**WORK ORDER:** What is wanted is every line below from the one with "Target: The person" up to and including the one with "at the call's", retyped exactly, pictures excluded, nothing else.

Items from a data source:
=-=-=-=-=

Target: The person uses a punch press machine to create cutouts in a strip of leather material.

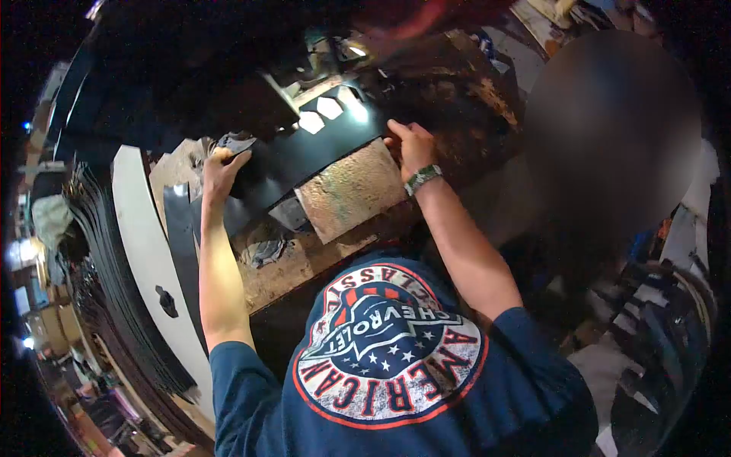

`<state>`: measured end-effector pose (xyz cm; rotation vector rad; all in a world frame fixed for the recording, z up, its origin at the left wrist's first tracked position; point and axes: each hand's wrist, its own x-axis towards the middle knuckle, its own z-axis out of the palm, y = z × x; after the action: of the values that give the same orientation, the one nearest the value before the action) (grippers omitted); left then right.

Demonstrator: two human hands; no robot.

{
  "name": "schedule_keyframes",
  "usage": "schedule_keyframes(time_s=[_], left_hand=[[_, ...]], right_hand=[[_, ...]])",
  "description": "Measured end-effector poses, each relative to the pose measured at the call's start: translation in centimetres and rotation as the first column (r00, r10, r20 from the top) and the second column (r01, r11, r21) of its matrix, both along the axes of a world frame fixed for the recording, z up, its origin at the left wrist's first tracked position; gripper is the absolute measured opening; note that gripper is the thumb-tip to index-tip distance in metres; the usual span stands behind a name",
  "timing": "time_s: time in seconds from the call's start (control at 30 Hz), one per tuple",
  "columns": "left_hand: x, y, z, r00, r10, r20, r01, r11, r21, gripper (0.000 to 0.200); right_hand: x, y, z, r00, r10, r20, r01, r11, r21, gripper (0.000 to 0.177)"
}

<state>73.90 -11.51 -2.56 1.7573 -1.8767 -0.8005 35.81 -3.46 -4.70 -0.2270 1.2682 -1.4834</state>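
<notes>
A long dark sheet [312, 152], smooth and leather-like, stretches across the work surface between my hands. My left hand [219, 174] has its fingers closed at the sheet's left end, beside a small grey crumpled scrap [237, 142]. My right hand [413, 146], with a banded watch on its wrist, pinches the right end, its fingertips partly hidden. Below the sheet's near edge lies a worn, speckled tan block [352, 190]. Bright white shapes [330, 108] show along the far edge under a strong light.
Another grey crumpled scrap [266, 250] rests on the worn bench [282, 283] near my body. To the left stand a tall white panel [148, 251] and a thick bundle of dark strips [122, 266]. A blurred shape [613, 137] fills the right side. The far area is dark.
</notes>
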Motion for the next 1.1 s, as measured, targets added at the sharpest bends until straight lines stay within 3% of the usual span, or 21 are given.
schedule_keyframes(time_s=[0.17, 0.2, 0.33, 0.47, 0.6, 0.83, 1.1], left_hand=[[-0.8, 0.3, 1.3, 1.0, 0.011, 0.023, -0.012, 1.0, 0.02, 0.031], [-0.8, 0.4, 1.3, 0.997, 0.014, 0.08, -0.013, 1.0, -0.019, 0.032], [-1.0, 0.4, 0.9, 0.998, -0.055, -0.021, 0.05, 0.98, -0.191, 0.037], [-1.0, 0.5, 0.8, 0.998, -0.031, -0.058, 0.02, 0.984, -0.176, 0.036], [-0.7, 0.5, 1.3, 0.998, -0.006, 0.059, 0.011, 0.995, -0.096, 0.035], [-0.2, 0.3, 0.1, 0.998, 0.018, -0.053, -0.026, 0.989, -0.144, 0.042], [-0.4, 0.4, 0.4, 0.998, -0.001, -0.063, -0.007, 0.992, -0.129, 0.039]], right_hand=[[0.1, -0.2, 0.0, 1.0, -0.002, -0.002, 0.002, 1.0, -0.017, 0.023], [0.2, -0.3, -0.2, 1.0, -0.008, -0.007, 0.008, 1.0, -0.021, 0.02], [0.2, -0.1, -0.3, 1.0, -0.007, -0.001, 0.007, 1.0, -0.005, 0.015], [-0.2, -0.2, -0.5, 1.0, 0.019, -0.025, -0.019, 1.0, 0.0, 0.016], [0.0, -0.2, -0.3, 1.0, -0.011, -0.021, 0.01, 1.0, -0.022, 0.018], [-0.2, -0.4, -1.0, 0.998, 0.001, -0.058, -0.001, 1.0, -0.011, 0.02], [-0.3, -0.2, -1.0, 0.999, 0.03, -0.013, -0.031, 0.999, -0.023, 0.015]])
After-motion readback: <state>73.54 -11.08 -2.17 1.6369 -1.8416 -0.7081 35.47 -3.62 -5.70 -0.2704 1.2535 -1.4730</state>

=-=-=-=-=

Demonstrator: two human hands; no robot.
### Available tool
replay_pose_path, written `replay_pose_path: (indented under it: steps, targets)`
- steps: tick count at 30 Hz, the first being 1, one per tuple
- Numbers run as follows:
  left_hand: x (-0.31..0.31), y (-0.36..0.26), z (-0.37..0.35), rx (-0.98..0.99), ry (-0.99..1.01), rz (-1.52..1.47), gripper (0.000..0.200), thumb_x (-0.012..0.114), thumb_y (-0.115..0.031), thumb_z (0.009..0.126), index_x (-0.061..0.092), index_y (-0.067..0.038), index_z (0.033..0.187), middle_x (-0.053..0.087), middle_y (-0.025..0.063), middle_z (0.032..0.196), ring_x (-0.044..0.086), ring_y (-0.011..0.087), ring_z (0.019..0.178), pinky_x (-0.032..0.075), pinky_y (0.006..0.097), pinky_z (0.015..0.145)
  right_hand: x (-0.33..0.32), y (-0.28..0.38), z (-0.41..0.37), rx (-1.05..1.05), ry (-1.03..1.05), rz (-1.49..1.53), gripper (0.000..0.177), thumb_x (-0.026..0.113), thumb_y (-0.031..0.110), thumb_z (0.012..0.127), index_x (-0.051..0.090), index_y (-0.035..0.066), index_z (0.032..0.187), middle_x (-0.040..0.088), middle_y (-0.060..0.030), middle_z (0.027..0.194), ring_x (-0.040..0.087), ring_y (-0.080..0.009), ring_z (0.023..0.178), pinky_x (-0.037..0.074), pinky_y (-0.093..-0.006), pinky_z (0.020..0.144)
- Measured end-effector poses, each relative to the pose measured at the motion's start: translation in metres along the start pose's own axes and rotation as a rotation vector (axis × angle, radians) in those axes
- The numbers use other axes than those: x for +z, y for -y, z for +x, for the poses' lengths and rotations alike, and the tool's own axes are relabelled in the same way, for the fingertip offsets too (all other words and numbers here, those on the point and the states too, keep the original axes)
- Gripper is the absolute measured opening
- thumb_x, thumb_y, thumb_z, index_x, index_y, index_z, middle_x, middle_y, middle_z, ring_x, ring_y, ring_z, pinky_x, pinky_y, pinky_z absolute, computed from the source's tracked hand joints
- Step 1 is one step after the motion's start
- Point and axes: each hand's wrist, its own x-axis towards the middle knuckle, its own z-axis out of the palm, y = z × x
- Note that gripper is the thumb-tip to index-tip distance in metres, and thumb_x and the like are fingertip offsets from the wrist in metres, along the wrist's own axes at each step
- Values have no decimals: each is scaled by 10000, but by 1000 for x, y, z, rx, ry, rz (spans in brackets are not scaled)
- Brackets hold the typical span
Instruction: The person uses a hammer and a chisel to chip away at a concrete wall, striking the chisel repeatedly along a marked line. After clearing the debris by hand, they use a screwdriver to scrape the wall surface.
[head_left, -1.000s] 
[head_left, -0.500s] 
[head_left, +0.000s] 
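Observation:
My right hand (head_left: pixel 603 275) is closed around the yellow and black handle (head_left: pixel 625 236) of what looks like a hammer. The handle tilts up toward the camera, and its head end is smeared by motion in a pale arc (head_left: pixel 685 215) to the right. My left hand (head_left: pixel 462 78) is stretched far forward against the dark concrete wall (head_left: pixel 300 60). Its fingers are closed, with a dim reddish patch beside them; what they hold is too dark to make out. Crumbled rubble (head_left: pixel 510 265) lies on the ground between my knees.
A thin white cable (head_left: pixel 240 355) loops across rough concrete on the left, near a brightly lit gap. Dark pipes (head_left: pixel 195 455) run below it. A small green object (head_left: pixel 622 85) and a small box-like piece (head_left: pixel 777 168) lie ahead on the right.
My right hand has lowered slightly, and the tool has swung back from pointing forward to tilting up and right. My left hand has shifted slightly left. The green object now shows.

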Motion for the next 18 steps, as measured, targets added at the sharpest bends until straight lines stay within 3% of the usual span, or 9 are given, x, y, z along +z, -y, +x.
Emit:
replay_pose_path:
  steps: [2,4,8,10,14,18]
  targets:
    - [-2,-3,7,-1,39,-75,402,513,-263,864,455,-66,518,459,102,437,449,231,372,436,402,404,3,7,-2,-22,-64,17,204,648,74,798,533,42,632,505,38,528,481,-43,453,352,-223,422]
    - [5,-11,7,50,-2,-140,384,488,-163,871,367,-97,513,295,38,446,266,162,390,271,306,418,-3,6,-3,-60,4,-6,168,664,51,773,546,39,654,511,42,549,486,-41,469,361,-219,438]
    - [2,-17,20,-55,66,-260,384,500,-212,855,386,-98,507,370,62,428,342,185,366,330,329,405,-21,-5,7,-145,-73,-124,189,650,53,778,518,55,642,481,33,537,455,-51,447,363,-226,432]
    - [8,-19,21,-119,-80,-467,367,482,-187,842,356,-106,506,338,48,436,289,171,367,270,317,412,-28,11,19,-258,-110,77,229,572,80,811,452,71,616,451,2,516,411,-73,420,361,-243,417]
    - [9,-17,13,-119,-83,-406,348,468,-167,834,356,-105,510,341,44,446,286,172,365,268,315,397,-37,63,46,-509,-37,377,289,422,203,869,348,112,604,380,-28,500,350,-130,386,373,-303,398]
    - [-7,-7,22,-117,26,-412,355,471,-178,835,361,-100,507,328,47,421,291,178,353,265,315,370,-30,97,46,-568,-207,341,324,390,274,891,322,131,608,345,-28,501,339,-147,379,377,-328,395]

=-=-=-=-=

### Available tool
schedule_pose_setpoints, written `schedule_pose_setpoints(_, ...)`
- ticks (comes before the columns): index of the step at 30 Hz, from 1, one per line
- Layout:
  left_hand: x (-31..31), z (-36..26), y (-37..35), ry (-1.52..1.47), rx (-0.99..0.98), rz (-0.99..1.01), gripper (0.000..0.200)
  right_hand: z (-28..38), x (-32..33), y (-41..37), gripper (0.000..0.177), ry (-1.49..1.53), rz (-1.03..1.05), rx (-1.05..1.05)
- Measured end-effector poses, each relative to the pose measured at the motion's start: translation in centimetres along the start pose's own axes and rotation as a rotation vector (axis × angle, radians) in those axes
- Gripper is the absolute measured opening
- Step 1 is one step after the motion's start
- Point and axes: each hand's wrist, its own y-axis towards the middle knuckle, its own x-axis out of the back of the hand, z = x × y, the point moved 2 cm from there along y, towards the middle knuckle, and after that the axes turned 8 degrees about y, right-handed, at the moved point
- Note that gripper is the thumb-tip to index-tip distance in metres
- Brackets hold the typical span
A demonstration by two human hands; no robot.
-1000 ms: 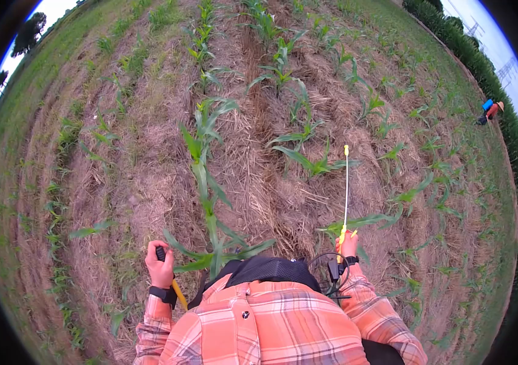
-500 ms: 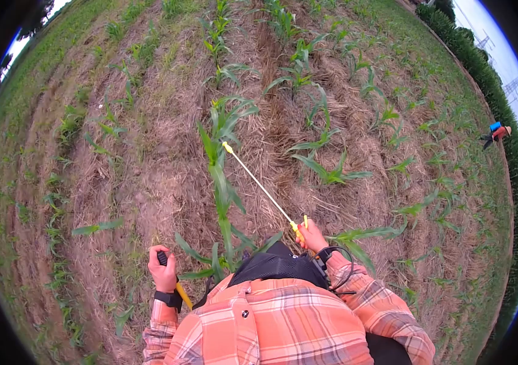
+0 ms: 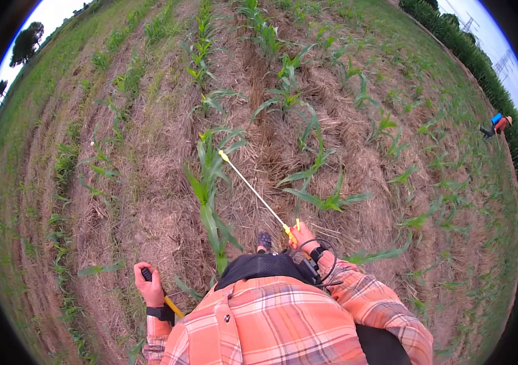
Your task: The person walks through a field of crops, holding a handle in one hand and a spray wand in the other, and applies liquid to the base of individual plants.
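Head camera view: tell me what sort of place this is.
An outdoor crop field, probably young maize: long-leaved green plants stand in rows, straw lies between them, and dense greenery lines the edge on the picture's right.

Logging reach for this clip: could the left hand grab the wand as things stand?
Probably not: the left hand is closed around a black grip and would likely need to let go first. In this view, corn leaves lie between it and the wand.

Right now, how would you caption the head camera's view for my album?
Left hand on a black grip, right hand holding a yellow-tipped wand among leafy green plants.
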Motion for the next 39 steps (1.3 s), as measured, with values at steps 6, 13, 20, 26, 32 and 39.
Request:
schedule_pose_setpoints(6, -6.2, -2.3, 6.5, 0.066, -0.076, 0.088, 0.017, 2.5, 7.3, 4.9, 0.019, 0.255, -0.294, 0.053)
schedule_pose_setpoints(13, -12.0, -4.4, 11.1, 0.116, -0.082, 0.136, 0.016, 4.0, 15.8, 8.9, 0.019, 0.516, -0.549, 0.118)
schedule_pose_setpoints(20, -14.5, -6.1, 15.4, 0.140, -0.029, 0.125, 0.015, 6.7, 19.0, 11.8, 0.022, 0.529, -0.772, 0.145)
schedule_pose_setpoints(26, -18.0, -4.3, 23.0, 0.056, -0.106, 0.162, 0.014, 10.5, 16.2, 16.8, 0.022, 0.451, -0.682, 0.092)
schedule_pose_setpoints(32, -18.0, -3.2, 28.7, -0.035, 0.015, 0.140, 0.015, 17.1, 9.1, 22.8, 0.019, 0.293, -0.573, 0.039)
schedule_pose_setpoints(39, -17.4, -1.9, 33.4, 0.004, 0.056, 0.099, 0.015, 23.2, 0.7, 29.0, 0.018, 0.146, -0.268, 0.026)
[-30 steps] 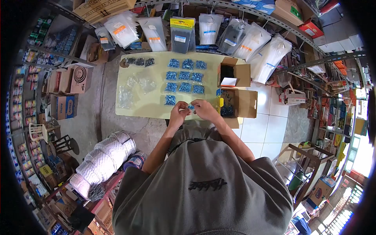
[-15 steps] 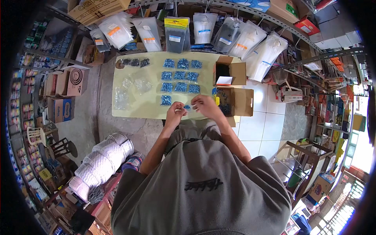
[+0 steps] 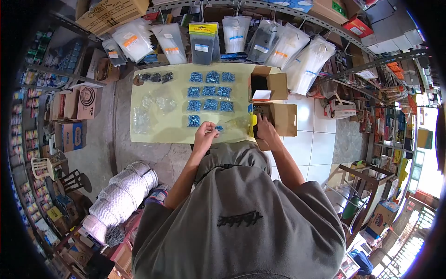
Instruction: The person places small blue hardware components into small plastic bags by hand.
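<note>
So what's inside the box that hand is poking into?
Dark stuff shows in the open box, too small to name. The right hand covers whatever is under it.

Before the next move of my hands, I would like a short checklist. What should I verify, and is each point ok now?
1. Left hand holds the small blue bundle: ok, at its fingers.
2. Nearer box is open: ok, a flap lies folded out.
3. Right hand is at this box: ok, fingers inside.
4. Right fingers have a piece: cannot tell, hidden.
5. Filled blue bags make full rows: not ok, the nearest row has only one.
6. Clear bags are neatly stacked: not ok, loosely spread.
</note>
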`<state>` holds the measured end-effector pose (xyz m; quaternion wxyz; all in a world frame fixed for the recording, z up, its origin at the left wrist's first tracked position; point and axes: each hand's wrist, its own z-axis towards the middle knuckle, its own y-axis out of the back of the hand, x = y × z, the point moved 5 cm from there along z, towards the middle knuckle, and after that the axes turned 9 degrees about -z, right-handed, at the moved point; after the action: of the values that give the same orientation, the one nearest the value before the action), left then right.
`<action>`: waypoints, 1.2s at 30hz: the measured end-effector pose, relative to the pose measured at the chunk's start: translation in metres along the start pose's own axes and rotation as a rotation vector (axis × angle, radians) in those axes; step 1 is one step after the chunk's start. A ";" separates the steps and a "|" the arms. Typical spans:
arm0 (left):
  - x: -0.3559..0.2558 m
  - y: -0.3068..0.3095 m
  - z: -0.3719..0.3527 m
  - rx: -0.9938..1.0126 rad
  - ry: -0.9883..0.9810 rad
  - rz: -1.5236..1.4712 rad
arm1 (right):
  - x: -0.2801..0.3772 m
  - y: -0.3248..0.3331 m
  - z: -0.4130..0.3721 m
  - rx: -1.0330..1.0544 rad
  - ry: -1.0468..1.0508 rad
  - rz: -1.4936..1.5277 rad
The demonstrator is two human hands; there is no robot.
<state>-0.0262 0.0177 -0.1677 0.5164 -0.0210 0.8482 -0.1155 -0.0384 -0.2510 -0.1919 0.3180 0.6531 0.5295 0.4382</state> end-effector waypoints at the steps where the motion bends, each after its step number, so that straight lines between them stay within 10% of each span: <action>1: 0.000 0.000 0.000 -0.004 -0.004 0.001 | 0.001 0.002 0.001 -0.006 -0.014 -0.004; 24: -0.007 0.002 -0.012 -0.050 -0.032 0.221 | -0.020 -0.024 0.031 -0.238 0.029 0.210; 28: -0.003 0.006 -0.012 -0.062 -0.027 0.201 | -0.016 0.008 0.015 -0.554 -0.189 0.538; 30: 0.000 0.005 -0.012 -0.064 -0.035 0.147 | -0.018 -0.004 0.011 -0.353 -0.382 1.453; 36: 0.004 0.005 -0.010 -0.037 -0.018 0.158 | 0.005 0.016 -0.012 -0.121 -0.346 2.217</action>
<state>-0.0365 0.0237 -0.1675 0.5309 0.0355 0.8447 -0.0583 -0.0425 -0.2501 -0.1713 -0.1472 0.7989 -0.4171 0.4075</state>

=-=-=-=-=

**TASK ANSWER:**
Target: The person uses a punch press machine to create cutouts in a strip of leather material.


`<state>`: measured end-effector pose (xyz cm; rotation vector rad; all in a world frame fixed for the recording, z up, its origin at the left wrist's first tracked position; point and axes: each hand's wrist, its own x-axis towards the middle knuckle, its own z-axis out of the palm, y = z × x; after the action: of the values that give the same orientation, the one nearest the value before the action) (grippers omitted); left then right.

Demonstrator: two human hands; no robot.

{
  "name": "schedule_keyframes",
  "usage": "schedule_keyframes(time_s=[_], left_hand=[[_, ...]], right_hand=[[_, ...]])",
  "description": "Measured end-effector poses, each relative to the pose measured at the call's start: translation in centimetres and rotation as the first column (r00, r10, r20 from the top) and the second column (r01, r11, r21) of its matrix, both along the axes of a world frame fixed for the recording, z up, its origin at the left wrist's first tracked position; gripper is the absolute measured opening; note that gripper is the thumb-tip to index-tip distance in metres; the usual span stands behind a name",

The exercise is now finished.